Euro – European Markets
The Euro advanced against its major peers yesterday, as traders breathed a sigh of relief after data indicated that Euro zone inflation accelerated for April, thereby pacifying concerns of a potential deflation in the Euro zone, especially after the latest CPI reading from Germany offered alarming signals. Against this backdrop, the ECB is widely seen pursuing its “wait and watch” approach in the next week’s monetary policy meeting. Additionally, the Spanish economy, grew at the fastest pace in six years, further reflecting the considerable change in the region’s overall economic environment. However, labour market woes and prospects of a deflation in the region pose serious challenges to the nascent signs of recovery in the region.
In a noteworthy development, the IMF board approved a two-year, $17 billion emergency aid for Ukraine to avoid a collapse of its economy. In today’s trading session, the common currency is range bound against its major counterparts as most European markets are closed today in the wake of a holiday for Labour Day. Investors’ sentiment today will be driven by a raft of data coming from the US and the Fed Chief, Janet Yellen’s speech.

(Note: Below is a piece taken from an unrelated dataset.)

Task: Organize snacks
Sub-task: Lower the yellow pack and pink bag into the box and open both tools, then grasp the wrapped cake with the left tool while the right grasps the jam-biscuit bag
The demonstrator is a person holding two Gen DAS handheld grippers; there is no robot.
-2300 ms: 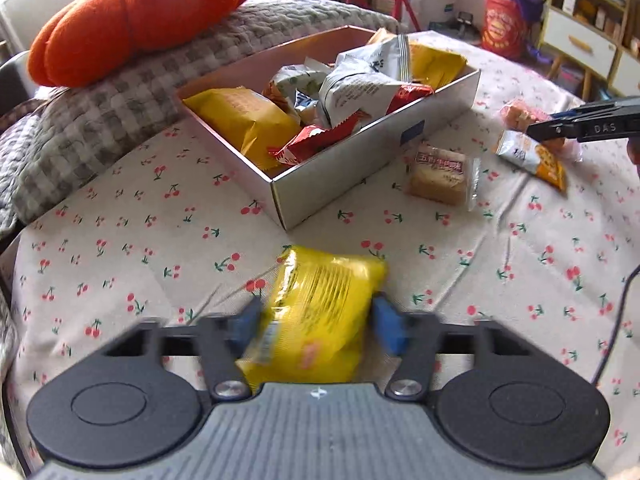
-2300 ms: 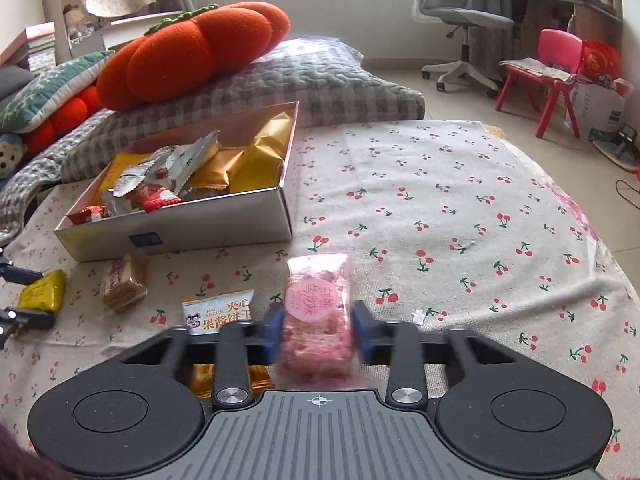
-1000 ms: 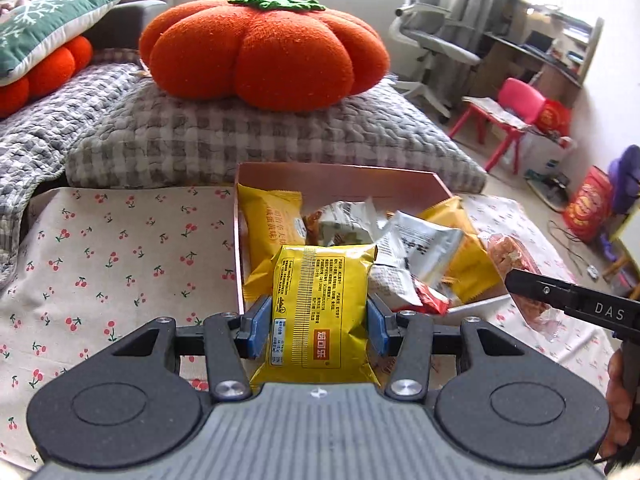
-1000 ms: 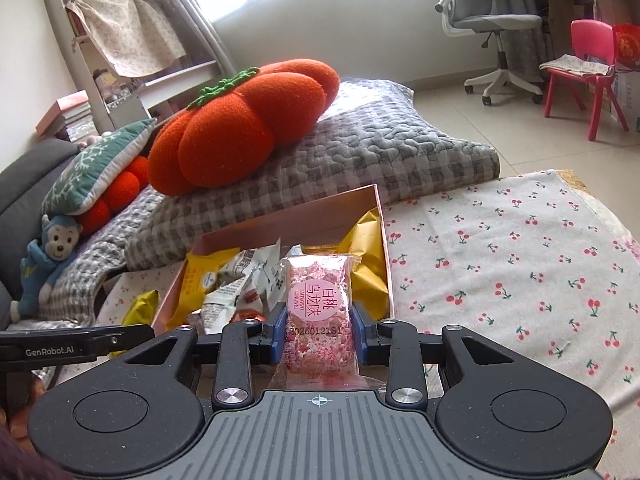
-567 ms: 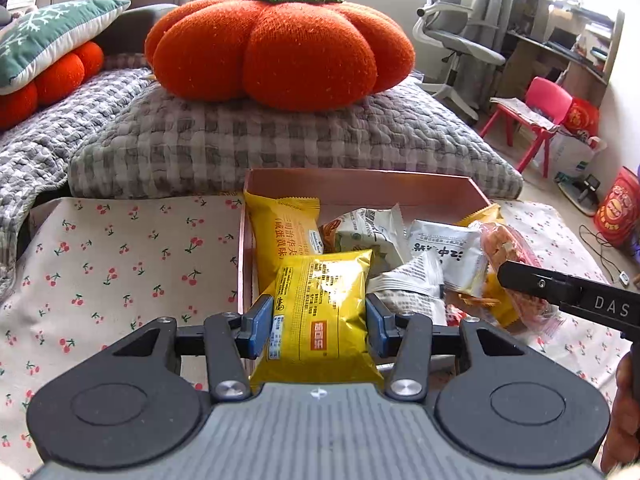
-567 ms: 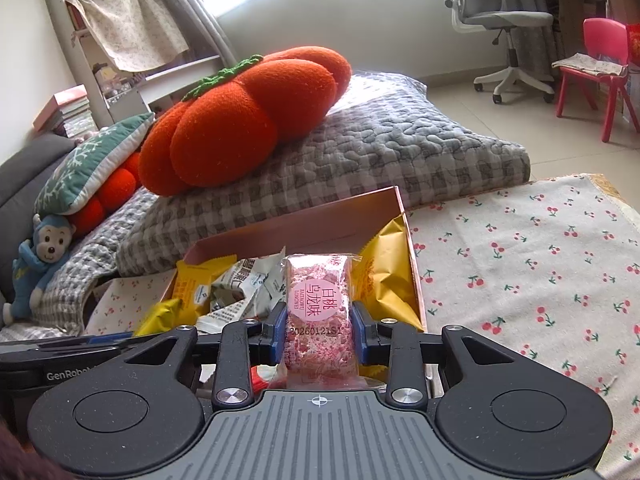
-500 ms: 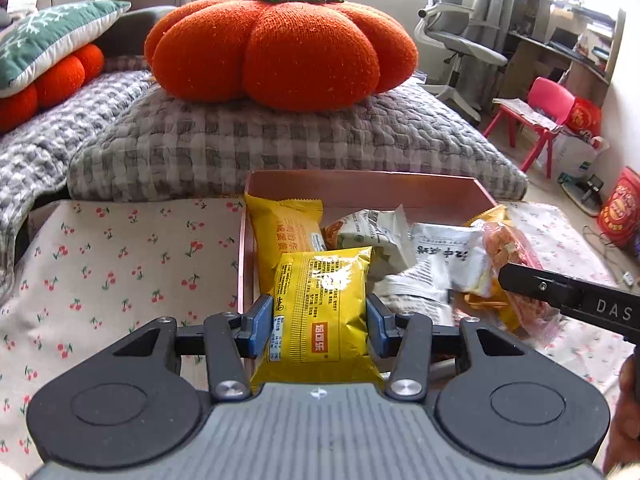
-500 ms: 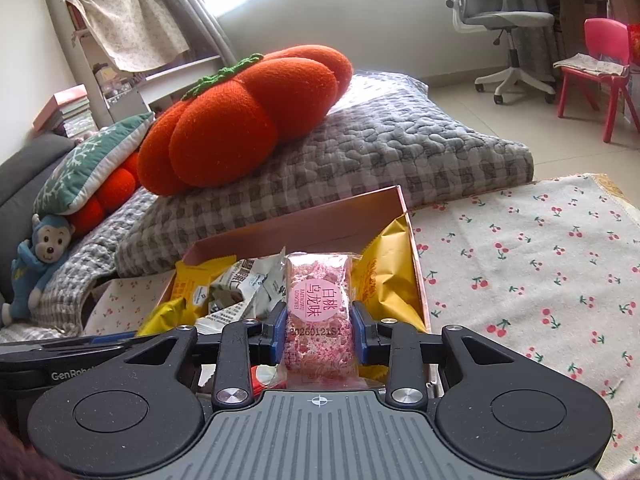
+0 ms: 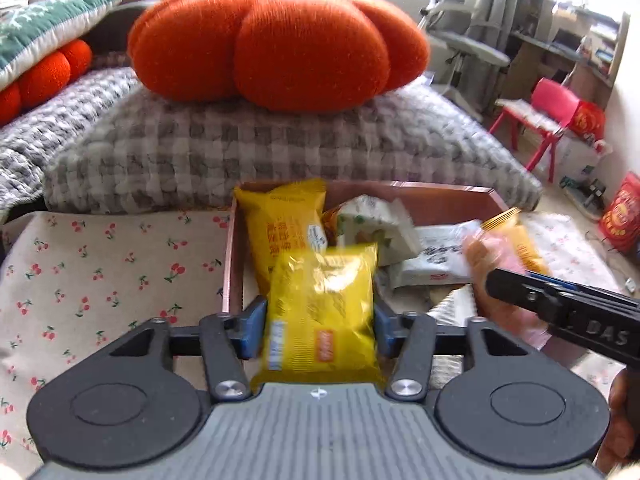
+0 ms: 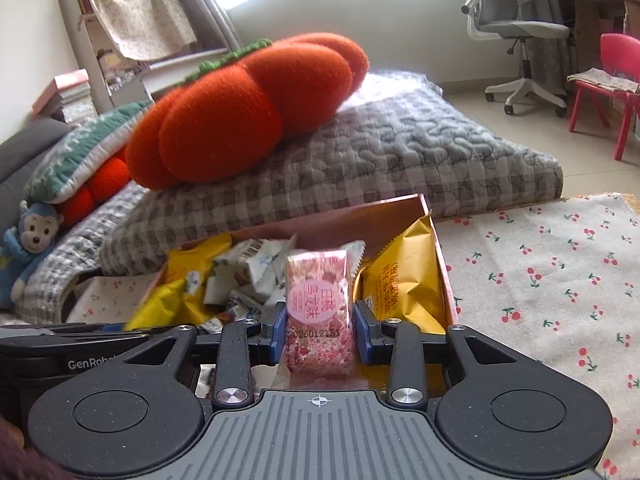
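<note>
The left tongs [image 9: 320, 330] were clamped on a yellow snack packet [image 9: 322, 312], its blue pads pressing both sides, and held it above the near left part of an open cardboard box [image 9: 440, 196]. The packet looked blurred. The right tongs [image 10: 319, 330] were clamped on a pink snack bar [image 10: 318, 312] in clear wrap, held upright over the near edge of the same box. Inside the box lay a larger yellow bag [image 9: 286, 228] along the left wall, white wrappers [image 9: 376, 226] in the middle and a gold pouch [image 10: 404, 276] against the right wall. The box sat on a cherry-print cloth [image 9: 108, 256]. Behind it lay a grey checked cushion [image 9: 260, 140] with an orange pumpkin pillow [image 9: 280, 44] on top. A blue monkey toy [image 10: 28, 248] sat at the far left of the right wrist view.
</note>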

Other Currencies – Highlights
The Aussie Dollar is trading firmer against the greenback this morning, shrugging off weak domestic and Chinese manufacturing sector reports. Data indicated that Australian manufacturing activity contracted further for April to reach near its lowest level since July 2013, largely due to a fall in new orders. The continued weakness in the manufacturing sector has further added to fears that any tax hike by the Australian government in its May budget might put more pressure on the manufacturing industry. Separately, data revealed that Chinese manufacturing activity expanded slightly less than expected for April.
With no domestic macro data today, markets will look forward to today’s US ISM manufacturing sector report and tomorrow’s non-farm payrolls data for further direction. In the forthcoming week, apart from the Reserve Bank of Australia’s monetary policy decision, investors have their plates full in terms of domestic data including employment numbers, retail sales along with construction and services sector reports.